Abstract
Abstract 3777
Recent laboratory studies have demonstrated that clarithromycin (CAM) is effective at increasing the sensitivity of chronic myeloid leukemia (CML) cells to tyrosine kinase inhibitors (TKIs). The mechanism of induction of cell death by CAM combined with TKI appears to be via inhibition of late stage autophagy inhibitor chloroquine. This is clearly demonstrated by an increase in LC3-II protein levels and a concomitant increase in cellular vacuole formation (L. Shafranek, T.P. Hughes, Leukemia & Lymphoma 2012, early online 1–4). On our protocol, approved by our Ethical Committee, we treated 8 CML patients. Four consecutive patients, with advanced CML, who were in all cases resistant to TKI alone, achieved remarkable responses to the combination of TKI and CAM (Table 1). According to this positive experience, we thought that the combination CAM + TKI could be employed upfront at diagnosis, in the attempt to increase a faster complete molecular remission. Until now we have treated four patients at diagnosis. The median age was 45 years (range, 40 – 52). Two patients had intermediate and 2 patients high Sokal/Euro risk (Table 2). Two patients received imatinib 400 mg/die and 2 patients nilotinib 600 mg/die. CAM was given at a dose of 500 mg b.i.d. when the patients reached <20×109/L WBC after TKI alone. Since TKIs can inhibit CYP3A3, all patients were evaluated weekly for GOT/GPT/gGT, bilirubin, lipase, amylase; moreover imatinibemia or nilotinibemia were evaluated every 7–10 days.
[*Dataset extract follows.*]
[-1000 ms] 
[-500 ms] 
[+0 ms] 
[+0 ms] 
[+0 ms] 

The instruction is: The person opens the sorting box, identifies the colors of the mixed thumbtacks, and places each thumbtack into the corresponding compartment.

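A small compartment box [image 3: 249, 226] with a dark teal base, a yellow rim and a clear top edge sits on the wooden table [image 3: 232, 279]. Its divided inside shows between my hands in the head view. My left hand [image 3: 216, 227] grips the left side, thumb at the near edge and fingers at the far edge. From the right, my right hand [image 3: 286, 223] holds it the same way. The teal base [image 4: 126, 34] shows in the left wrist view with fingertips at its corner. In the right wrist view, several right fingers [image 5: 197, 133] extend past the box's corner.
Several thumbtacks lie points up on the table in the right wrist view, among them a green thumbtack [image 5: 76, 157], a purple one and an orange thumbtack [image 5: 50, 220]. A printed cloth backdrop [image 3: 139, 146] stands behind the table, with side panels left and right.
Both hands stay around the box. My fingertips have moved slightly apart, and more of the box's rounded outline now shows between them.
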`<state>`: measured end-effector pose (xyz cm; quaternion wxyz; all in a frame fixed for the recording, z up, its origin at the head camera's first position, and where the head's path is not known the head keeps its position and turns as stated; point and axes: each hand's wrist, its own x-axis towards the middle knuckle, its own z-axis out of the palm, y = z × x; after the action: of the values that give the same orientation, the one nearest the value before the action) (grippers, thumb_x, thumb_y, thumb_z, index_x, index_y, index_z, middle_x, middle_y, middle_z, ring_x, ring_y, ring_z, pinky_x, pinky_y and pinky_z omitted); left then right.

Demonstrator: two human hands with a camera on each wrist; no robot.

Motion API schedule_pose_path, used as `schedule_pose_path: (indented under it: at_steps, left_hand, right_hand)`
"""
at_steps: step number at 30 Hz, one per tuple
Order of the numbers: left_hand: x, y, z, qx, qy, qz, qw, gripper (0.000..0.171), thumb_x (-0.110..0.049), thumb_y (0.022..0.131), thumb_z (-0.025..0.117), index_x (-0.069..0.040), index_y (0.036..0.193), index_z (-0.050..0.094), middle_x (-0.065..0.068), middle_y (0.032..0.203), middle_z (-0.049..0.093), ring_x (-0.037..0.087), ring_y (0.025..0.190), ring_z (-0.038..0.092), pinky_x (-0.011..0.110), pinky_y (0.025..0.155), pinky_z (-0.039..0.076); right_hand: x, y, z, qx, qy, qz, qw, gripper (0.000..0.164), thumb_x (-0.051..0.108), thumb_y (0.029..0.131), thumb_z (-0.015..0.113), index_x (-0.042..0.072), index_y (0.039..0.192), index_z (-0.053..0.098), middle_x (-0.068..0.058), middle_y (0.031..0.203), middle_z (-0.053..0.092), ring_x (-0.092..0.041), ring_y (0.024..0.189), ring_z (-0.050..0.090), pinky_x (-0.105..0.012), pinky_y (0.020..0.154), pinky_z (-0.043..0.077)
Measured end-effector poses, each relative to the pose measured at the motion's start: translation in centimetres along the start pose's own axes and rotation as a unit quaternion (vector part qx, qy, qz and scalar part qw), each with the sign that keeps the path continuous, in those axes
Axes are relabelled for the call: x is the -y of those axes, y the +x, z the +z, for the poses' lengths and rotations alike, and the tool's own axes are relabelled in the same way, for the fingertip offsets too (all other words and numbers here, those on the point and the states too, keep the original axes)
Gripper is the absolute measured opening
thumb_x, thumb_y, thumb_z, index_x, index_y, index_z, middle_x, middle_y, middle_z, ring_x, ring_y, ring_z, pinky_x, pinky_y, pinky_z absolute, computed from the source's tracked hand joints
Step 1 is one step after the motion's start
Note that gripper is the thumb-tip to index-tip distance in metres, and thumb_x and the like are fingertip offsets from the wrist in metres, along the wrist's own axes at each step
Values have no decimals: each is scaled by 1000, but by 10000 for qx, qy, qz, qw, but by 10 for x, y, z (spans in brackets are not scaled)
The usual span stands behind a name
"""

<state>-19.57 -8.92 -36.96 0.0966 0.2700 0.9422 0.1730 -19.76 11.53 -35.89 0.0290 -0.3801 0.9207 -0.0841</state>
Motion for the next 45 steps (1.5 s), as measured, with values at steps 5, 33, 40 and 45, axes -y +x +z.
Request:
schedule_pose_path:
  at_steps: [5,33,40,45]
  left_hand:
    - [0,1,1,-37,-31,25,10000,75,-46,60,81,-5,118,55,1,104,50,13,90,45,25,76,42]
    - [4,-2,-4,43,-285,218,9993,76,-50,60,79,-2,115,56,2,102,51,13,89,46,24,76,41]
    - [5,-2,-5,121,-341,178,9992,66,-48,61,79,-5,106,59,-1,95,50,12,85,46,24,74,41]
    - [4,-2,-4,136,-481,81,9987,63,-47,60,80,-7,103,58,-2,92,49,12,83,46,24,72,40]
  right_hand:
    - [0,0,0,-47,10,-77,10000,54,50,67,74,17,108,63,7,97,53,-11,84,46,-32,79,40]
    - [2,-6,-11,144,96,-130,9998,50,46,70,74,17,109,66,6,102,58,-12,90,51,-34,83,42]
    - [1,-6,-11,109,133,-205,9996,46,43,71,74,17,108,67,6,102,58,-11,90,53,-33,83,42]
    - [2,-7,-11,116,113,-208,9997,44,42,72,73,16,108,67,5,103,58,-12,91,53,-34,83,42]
In case of the increase of TKIs value >1.000 ng/mL, we reduced the dose of CAM to 500 mg/die or we discontinued the drug if the value was >2.000 ng/mL. In six patients this combination did not result in liver, renal or cardiac toxicity. In two patients (one resistant and one at diagnosis) the TKI plasma levels reached values over 2.000 ng/mL and an increase of indirect bilirubinemia combined with amylase/lipase increase was achieved. We stop CAM and reduced TKIs with prompt renormalization of all values. With this adjustment the value of TKIs were maintained under 1.000 ng/mL. Three out four patients treated at diagnosis achieved CCyR and MMR at 3, 3, 6 months and 5, 10 and 12 months, respectively. No patient has gone off study for toxicity and in no case we observed grade 3–4 myelosuppression. The remarkable responses obtained in these patients support the hypothesis that inhibition of autophagy may make CML cells sensitive to killing by TKIs.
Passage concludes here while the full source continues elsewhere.